Le chroniqueur Abdou Nguer doit se présenter ce mardi devant le procureur de la République. Tout en confirmant sa présence, il a expliqué publiquement les raisons de cette convocation, liées à ses prises de position sur les circonstances du décès de l’étudiant Abdoulaye Ba.
Selon notre confrère IGFM, cette audition fait suite à une intervention médiatique datant de mi-février, durant laquelle le chroniqueur avait commenté la situation universitaire et, plus particulièrement, les conclusions médico-légales concernant le décès de l’étudiant.
Ce dossier sensible relance le débat autour des conditions exactes du décès et place de nouveau Abdou Nguer sous le feu des projecteurs judiciaires et médiatiques.

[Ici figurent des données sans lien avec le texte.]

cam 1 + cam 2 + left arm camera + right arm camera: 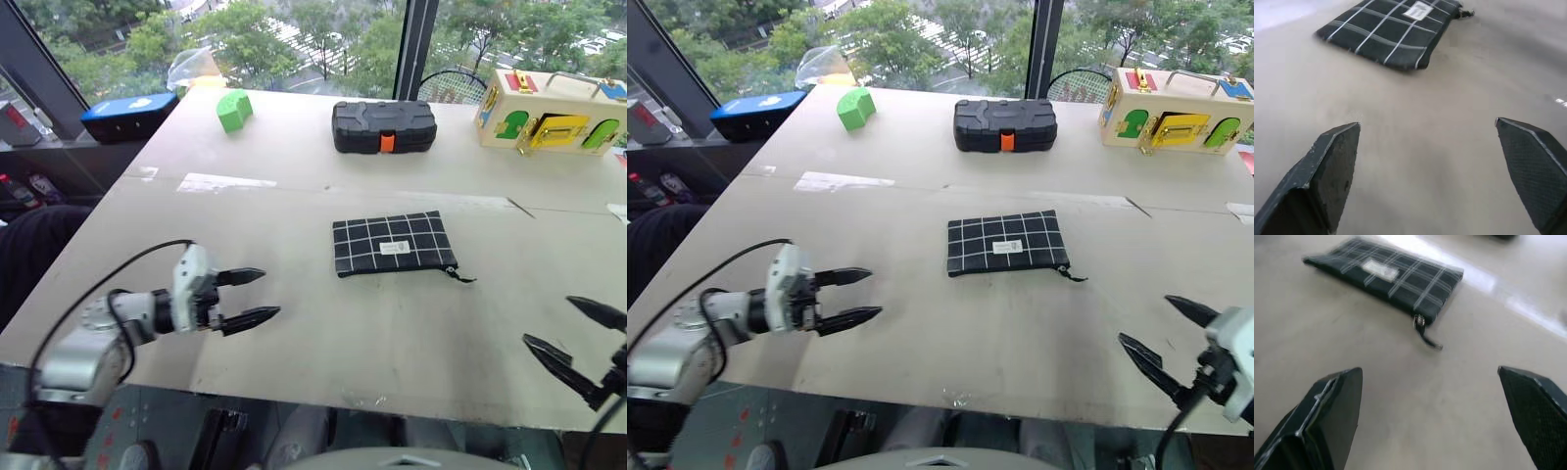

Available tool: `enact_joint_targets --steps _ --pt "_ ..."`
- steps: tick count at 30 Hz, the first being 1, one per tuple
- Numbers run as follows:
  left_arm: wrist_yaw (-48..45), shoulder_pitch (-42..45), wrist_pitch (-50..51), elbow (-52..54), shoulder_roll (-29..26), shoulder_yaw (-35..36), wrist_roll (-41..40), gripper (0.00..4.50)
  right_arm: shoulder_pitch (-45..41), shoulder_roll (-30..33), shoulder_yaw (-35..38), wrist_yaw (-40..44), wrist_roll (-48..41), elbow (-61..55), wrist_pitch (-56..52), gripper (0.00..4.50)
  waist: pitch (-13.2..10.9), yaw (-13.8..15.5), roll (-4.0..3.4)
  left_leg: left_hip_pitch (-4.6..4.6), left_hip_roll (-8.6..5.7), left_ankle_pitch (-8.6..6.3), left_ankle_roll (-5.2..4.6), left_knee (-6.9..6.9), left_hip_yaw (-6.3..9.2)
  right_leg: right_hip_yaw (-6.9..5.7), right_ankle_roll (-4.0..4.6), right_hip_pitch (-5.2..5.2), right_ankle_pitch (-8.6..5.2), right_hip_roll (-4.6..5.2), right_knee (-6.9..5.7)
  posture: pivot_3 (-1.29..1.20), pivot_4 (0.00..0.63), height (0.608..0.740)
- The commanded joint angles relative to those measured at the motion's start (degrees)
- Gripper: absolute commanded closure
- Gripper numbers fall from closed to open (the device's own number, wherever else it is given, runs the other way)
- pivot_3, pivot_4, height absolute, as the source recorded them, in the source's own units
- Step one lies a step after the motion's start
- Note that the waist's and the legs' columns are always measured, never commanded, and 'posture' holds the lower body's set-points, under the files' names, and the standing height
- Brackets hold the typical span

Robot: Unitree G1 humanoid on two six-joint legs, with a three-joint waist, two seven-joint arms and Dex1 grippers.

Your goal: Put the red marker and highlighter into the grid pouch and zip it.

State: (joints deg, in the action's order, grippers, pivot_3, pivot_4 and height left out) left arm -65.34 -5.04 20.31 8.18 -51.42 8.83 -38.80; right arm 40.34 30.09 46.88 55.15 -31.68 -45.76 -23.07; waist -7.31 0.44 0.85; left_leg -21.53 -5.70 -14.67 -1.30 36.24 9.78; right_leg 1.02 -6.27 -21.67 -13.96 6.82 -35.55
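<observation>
Black grid pouch [394, 245] flat, lengthwise left-right, zipper pull rightward

The grid pouch [394, 244], lying ahead of and between both hands, looks like soft matt black cloth crossed by thin white lines, with a small white label that looks like fabric or paper and a short cord on its zip pull. The surface [294, 333] under it is a pale, matt board, smooth with faint scuffs. The left hand [257, 297] has black fingers [1334, 166] of hard plastic with finely dimpled, matt inner faces; the right hand [580, 340] has the same textured black finish. Well beyond the pouch, the black case [384, 126] is moulded, slightly glossy plastic with an orange latch, and the green block [233, 110] looks smooth and matt.
</observation>
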Motion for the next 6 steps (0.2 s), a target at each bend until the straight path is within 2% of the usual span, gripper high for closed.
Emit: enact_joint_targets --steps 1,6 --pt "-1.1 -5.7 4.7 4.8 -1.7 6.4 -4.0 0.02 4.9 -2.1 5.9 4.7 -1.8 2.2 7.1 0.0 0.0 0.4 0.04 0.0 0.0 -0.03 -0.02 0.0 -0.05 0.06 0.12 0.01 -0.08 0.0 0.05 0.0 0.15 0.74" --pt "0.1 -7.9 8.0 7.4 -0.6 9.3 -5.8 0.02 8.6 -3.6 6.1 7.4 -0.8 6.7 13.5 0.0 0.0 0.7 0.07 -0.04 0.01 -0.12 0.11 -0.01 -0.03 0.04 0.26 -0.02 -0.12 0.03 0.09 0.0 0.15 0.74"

Le chroniqueur Abdou Nguer ne mâche pas ses mots pour expliquer sa convocation par le procureur. Selon lui, la justice souhaite l’entendre à propos de ses déclarations remettant en cause la version officielle de l’autopsie de l’étudiant Abdoulaye Ba.
« On m’a convoqué parce que j’avais fait une sortie le 14 février sur la situation de l’université et sur l’autopsie de l’étudiant Abdoulaye Ba. Il a été torturé à mort », a-t-il affirmé, réitérant ainsi la gravité de ses accusations.
Malgré la procédure, Abdou Nguer adopte une posture mêlant civisme et défiance. « Je vais me déférer à la convocation en tant que bon citoyen, mais je pense qu’ils ne vont pas chercher un prétexte pour m’arrêter », a-t-il précisé, évoquant également une vidéo diffusée sur la plateforme Dakar 18 comme contexte de cette affaire.
Au-delà de l’audition immédiate, Abdou Nguer inscrit cette affaire dans une temporalité longue et singulière. Rejetant toute forme de pression, il a prophétisé une issue lointaine au conflit qui l’oppose à certains acteurs, invoquant la volonté divine : « Ça prendra fin s’il plait à Dieu en 2029 ». Une déclaration qui suggère que le chroniqueur n’entend ni se taire ni reculer dans sa volonté de dénoncer ce qu’il considère comme des injustices.